Next year will bring another update to California’s well-known building code, Title 24, specifically Title 24 Part 6 the building energy efficiency standards. The Title 24-2019 standard will go into effect on January 1, 2020 and will apply to any project that goes in for its first plan check on January 1, 2020 or later. Title 24-2019 continues to raise the bar that its predecessors set—moving California toward a more energy efficient (and eventually net zero) future. Within Title 24 there are separate codes for low-rise residential, which the code defines as 3 stories or less, and all other types of buildings. We’re going to focus on the nonresidential code updates here.

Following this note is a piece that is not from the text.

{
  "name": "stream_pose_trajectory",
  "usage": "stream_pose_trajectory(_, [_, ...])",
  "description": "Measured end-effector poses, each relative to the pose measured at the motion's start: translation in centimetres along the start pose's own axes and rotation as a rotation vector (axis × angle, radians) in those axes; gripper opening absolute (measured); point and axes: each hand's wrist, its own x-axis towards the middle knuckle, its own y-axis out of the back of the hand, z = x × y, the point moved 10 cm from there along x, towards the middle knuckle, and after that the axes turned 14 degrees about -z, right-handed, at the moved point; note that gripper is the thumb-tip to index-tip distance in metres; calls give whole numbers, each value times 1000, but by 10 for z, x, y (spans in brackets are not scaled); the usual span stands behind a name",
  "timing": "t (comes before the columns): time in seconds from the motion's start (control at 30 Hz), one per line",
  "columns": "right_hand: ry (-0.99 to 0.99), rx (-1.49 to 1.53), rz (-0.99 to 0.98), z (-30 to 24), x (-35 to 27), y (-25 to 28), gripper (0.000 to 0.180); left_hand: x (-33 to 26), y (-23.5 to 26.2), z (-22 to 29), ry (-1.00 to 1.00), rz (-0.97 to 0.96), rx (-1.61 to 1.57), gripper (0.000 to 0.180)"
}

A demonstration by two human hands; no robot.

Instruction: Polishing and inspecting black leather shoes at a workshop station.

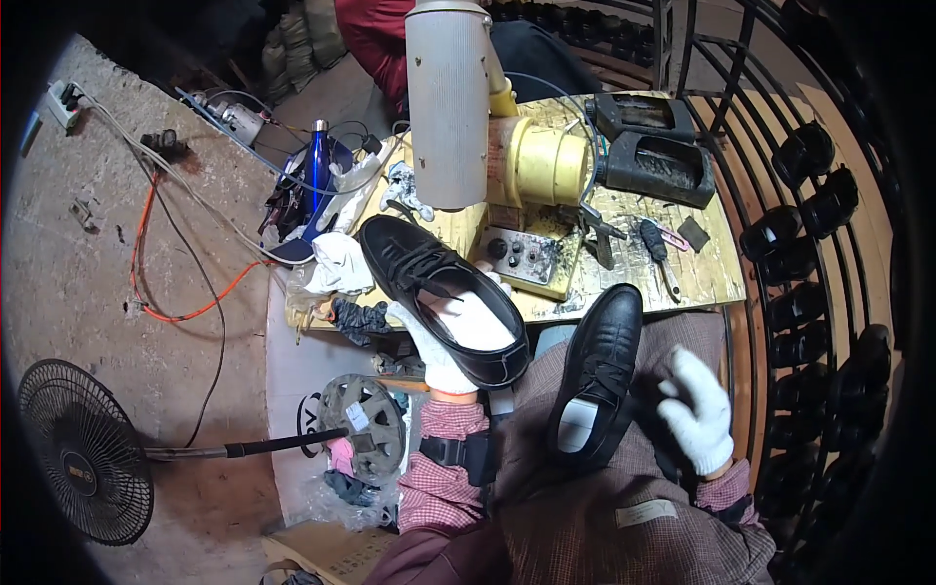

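1. Left hand (444,353): in a white knitted glove, it grasps a black lace-up shoe (441,292) from beneath, the fingers running up into the pale lining of the opening; the shoe is raised, toe pointing up and to the left, its leather smooth and glossy.
2. Right hand (698,408): also in a white knitted glove, fingers spread and loose, holding nothing; it hovers over the lap just to the right of a second black shoe (600,375).
3. Second black shoe: it lies on the checked fabric of the lap (575,507), toe pointing away toward the surface edge, heel opening with a pale insole nearest the person; it sits between the two hands.
4. Surface (707,273): a yellowish, stained top bearing a pale ribbed cylinder (446,102), a yellow drum-shaped housing (546,161), a grey control box with knobs (522,255), a black rectangular tray (653,146) and a screwdriver (658,252).
5. Left margin: a blue bottle (319,175), crumpled white cloth (336,263), an orange cable (146,263) and a black floor fan (83,458).
6. Right margin: curved black rack (741,127) carrying rows of black shoes (804,210).
7. A small pale rectangular label (645,512) is sewn on the checked fabric.
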Motion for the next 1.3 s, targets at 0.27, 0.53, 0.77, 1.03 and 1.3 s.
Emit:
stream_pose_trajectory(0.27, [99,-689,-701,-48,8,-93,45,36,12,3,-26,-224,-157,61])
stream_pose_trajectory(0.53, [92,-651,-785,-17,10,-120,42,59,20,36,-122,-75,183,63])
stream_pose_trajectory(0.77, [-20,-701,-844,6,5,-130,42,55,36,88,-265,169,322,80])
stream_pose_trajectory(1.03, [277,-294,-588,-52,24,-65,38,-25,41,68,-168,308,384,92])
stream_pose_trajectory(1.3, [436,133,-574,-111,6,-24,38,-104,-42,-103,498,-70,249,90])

But, before going into code updates it’s important to understand the three types of code requirements in Title 24: mandatory, prescriptive, and performance. Mandatory measures are just what they sound like, where every single building must meet that measure, unless they conform with an exception that is explicitly listed within the code. Prescriptive and performance measures depend on what approach your project is taking to comply with Title 24. The prescriptive path allows projects to meet each and every prescriptive requirement in the code in order to comply with Title 24, while the performance path allows projects to take a comprehensive whole building approach. With the performance path you can substitute lower performing glazing for higher performing HVAC, as long as the trade off is at least as energy efficient. Most new construction projects will take the performance approach, since it lets a project use a window to wall ratio (WWR) above 40%, have different envelope assemblies, and can avoid any potentially problematic prescriptive requirements. Tenant improvement projects regularly use the prescriptive approach since they only need to meet the lighting and HVAC requirements, but can use the performance approach as well.

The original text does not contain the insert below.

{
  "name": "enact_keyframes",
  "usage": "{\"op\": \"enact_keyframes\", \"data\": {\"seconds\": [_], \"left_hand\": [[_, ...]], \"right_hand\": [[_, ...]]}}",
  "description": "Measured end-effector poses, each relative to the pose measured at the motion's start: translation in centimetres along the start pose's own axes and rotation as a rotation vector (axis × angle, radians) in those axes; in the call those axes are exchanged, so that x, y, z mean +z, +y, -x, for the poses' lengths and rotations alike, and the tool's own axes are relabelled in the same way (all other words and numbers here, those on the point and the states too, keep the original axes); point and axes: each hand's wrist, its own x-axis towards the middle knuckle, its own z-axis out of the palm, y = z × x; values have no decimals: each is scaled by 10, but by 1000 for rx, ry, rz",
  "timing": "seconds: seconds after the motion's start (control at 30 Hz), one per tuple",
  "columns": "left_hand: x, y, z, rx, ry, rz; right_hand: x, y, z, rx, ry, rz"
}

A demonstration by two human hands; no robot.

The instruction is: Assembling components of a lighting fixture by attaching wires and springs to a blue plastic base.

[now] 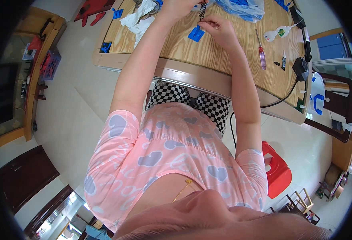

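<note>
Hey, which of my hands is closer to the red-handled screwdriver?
Your right. The right hand, by the blue piece, is just left of the screwdriver; the left hand is farther left, near the picture's top edge.

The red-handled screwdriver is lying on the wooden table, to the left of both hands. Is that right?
Not quite: the head view shows the red-handled screwdriver on the wooden table, but to the right of the left hand and right hand.

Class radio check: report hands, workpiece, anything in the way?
Left hand at black spiral coil, cropped by frame. Right hand where coil meets blue square plastic piece. Red-handled screwdriver lies right, touching neither.
</note>
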Motion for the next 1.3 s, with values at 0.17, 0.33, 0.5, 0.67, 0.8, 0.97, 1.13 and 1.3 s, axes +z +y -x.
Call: {"op": "enact_keyframes", "data": {"seconds": [0.17, 0.33, 0.5, 0.67, 0.8, 0.97, 1.13, 1.3], "left_hand": [[0, -5, -1, 0, -2, 35], [0, -3, -1, -14, -10, 19], [2, 5, 2, -61, 25, 11], [2, 8, 2, -48, 14, -12], [0, 4, 2, -36, 8, -18], [2, 2, 1, -83, 20, 23], [1, 2, 0, -34, 14, -37], [2, -1, 0, -49, 13, 33]], "right_hand": [[2, 4, -1, -15, -3, -2], [2, 6, -1, -17, -8, -4], [1, 3, 0, -24, -22, 18], [4, 7, -1, -121, 69, -36], [5, 6, 0, -128, 76, -47], [4, 5, 0, -122, 63, -24], [2, -1, 1, -135, 66, -15], [2, 1, 2, -132, 57, -26]]}}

The updates in Title 24-2019 fall into these categories as well. Of the major changes, all HVAC systems, whether a large air handler in an office building or a small fan coil in a hotel room, will require MERV 13 filters. Previously the requirement was MERV 8 filtration and that was in the California Green Building Code. MERV 13 filters are standard in commercial office buildings, so this change will have minimal impact for those building spaces. However, high-rise residential and hotel buildings typically use MERV 8 filtration, so this will be a major change for those spaces. Argento/Graham talked to a mechanical contractor who is installing MERV 13 filtration on all heat pumps in one of our high-rise residential projects. The mechanical contractor said that as long as the correct equipment is chosen during design and the design engineers account for the MERV 13 filters that it’s easy to build. All of the design engineers we know will easily be able to accommodate this change and design accordingly, so the change to MERV 13 won’t be too difficult. The only potential issue is that it might eliminate a few HVAC models as options, but we’re sure that all or most HVAC manufacturers will create a model that can handle MERV 13.

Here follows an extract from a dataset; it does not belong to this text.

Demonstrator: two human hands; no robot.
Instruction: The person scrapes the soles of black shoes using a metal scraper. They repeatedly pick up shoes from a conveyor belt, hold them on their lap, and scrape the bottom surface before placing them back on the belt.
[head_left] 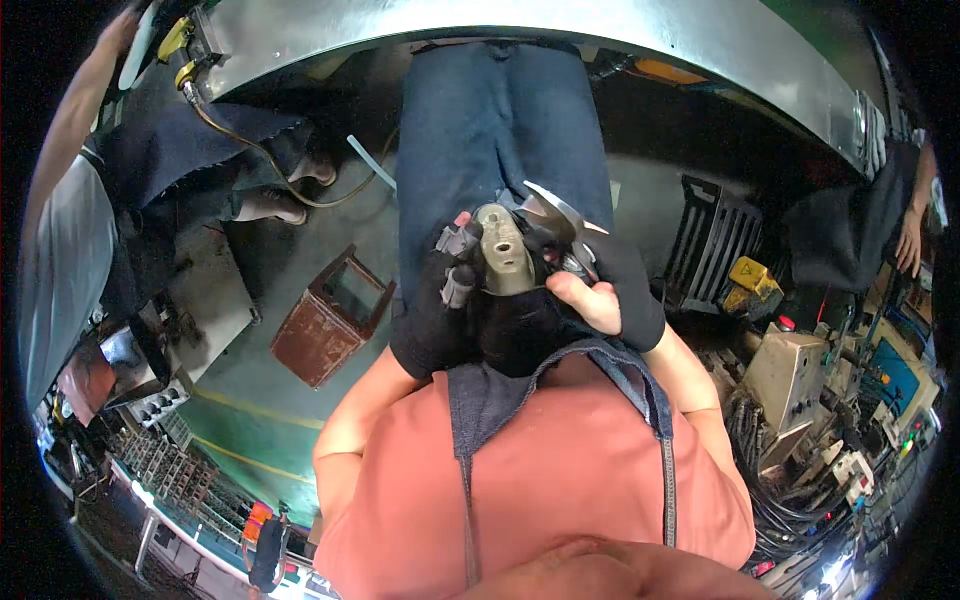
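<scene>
two gloved hands meet right in the middle of the shot, over the person's lap. the floor below is green painted concrete with yellow lines, pretty grimy, and a rusty open metal box sits on it off to the person's left. a big curved metal machine edge runs across the top. on the right there's a mess of cables, a beige control box, a black plastic crate and a yellow thing just beside it. another person stands at the far left, arm raised, and someone else's hand hangs at the far right edge.

the left hand wears a black fingerless glove and is wrapped round the left side of a greyish-tan metal casting, fingers curled on it. the right hand, same kind of glove, is closed on the part's right side, bare thumb pressed across the front, and it also seems to be holding some shiny metal piece that sticks up behind the casting, can't tell exactly what it is. both forearms come up from the lower edge, elbows bent and tucked in, over a salmon shirt and a denim apron.

the casting is held in the air against the apron, just above the knees. floor is open to the left of the legs up to the rusty box; the right side is crowded with gear close by.
</scene>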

Another major change in the 2019 code is the reduction in allowed interior lighting power densities. The cuts are quite drastic compared to the 2016 code. For example, nonornamental lighting in a family restaurant will be limited to 0.50 watts per square foot, while the 2016 code allowed 1.0 watts per square foot. Open office areas will be limited to 0.60 watts per square foot while the 2016 code allowed 0.75 watts per square foot. The new allowances are all achievable – otherwise they wouldn’t be in the code – but it will take a thoughtful lighting design to meet code. One area where issues may arise could be for luxury projects with lighting designers. A darker color scheme and a high-end lighting design may not be able to achieve the required lighting power densities. The new code may force designs to make energy efficiency as important as illuminance and aesthetics.
Additionally, interior lighting is one of the items that can be traded off when a project takes the performance approach to compliance. Right now, most projects will easily meet the lighting power density requirements, which can allow that project to make a tradeoff elsewhere. One common energy tradeoff is for the WWR, since code limits the WWR to 40%. With the new lighting power density requirements projects won’t be able to take as much credit, which will require projects to decrease their WWR or to purchase higher efficiency HVAC systems. I can already hear architects practicing their HVAC sales pitches.
Another major change is that the energy code now covers more occupancy types. Specifically, I-1 and I-2 have been added, which cover hospitals, nursing homes, assisted living facilities, and much more. These occupancy types have a good number of exemptions throughout the code, but they are now covered and will require an energy efficient design.